▶ Task material:
- Opening Delimiter -
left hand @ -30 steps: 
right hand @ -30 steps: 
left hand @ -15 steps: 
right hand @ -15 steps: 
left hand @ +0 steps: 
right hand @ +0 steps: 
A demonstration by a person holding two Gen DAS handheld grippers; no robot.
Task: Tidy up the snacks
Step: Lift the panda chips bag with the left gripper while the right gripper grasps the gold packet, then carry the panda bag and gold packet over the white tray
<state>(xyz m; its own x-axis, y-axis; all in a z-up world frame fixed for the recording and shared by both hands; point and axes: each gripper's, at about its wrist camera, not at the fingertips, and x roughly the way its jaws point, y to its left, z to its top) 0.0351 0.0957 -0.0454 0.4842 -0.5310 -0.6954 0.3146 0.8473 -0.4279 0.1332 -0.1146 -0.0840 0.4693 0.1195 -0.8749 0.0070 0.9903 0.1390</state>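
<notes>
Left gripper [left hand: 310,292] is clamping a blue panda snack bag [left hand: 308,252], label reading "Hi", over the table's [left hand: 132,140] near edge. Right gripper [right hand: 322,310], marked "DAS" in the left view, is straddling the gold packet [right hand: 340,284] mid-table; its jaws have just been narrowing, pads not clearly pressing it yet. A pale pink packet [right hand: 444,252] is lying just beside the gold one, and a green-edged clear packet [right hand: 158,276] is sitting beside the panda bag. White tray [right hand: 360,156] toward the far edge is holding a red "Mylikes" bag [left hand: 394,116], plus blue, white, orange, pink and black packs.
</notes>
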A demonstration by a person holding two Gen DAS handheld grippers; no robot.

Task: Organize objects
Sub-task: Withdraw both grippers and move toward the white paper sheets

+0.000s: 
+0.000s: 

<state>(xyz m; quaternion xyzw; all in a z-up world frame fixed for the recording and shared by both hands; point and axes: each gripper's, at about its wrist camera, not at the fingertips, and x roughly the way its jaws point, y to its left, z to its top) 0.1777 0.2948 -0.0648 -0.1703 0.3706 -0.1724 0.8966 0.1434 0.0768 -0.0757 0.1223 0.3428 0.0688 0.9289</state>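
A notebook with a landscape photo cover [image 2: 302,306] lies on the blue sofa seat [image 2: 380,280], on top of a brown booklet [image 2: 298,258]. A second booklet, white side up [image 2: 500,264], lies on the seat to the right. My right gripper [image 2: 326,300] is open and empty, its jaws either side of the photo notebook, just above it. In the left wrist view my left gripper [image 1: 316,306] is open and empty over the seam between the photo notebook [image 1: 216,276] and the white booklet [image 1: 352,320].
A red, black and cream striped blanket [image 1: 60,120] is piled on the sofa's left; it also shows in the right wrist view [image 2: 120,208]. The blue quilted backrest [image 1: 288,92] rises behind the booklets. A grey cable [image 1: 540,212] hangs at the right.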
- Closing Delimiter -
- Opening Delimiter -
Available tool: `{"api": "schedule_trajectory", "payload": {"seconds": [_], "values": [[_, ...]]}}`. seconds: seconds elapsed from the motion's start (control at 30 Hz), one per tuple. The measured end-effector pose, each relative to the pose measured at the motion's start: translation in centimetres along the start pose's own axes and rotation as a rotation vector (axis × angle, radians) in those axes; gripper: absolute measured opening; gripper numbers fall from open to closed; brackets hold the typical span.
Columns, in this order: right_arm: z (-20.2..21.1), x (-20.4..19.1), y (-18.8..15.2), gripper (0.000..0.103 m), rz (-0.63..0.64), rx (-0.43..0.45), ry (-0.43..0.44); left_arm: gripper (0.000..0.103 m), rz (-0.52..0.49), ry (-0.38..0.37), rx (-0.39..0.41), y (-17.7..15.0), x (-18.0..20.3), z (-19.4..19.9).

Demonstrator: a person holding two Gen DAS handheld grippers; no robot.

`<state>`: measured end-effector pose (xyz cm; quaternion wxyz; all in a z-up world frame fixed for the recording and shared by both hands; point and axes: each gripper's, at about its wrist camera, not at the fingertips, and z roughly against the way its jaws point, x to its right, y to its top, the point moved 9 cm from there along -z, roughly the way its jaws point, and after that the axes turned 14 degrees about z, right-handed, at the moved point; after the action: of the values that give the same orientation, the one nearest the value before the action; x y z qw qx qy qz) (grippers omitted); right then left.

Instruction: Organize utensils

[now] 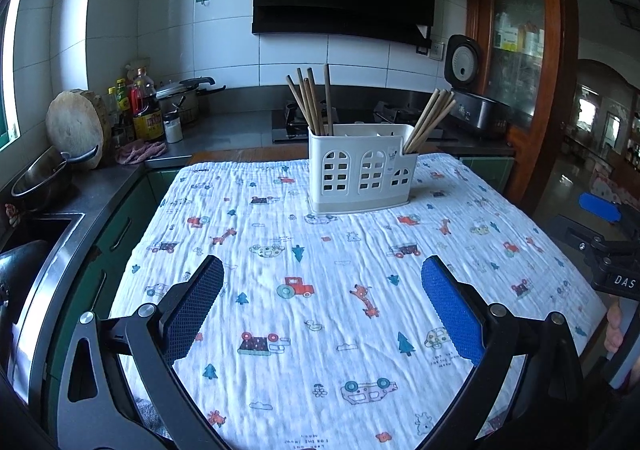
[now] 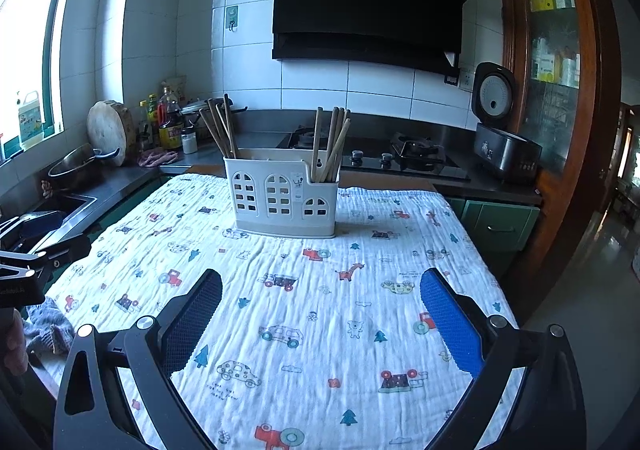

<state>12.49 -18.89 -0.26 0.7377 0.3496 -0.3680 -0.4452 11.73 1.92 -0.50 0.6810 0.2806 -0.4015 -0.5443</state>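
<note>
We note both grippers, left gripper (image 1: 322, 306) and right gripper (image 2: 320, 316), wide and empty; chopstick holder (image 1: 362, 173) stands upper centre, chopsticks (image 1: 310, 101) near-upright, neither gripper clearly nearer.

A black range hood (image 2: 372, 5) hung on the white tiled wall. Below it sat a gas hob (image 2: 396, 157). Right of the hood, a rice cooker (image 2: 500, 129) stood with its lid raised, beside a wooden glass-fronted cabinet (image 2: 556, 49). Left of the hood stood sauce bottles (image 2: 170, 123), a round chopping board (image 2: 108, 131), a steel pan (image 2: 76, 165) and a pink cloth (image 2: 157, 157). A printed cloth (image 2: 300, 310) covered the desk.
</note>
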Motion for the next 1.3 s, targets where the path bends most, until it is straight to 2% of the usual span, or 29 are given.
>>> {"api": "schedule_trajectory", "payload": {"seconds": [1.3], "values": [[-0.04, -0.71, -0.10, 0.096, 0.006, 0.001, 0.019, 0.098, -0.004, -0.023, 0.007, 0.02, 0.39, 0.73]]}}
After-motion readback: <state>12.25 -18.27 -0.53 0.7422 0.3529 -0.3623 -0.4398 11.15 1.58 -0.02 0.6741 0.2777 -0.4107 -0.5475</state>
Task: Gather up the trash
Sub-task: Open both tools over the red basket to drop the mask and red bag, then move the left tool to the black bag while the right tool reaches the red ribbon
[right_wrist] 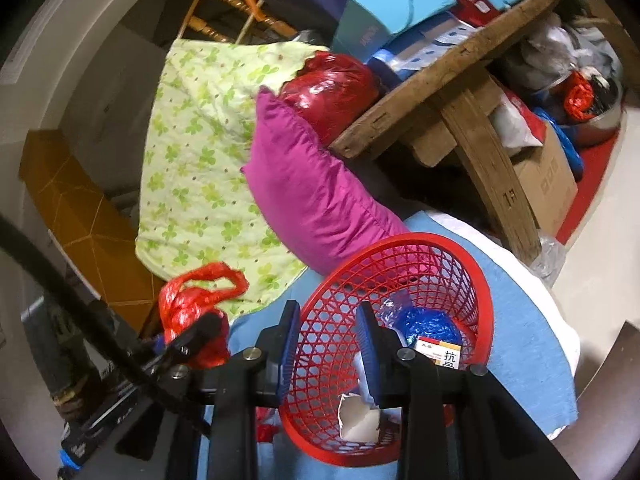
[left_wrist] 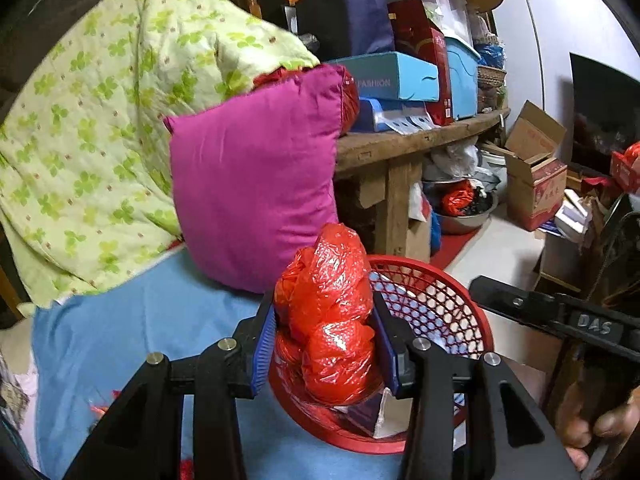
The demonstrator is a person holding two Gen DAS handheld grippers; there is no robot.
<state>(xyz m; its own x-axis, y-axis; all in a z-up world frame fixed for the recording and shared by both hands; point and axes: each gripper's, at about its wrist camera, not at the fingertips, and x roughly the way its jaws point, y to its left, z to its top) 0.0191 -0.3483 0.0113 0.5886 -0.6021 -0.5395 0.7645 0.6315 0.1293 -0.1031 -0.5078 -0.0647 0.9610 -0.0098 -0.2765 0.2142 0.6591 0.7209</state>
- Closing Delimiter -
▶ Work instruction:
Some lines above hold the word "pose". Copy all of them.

▶ Written response:
Available tool: `{"api": "schedule_trajectory", "payload": {"seconds": [_], "values": [[_, ...]]}}`. seconds: seconds elapsed from the motion's start (control at 30 Hz), one per tuple. The measured end-effector pose, each relative to the pose measured at the motion's start: translation in centimetres along the start pose's own axes and rotation as a rotation vector (axis × angle, radians) in those axes; gripper: absolute measured opening; gripper numbers fall from open to closed; brackets hold the typical span.
`<state>`: measured end-effector pose (xyz cm; quaternion wxyz; all in a z-up world frame fixed for the recording and shared by both hands; point and axes: each gripper's, at about its wrist camera, not at the fingertips, and z roughly against the way its jaws point, x to its right, y to its top, the point moved 9 cm from there along -z, roughly the way its jaws point, and after that the axes turned 14 degrees about z, right-handed, at the moved point; after the action: of the values that give the same orientation, the one nearest the value before the action; x y z qw qx qy qz) (grippers omitted); right then left.

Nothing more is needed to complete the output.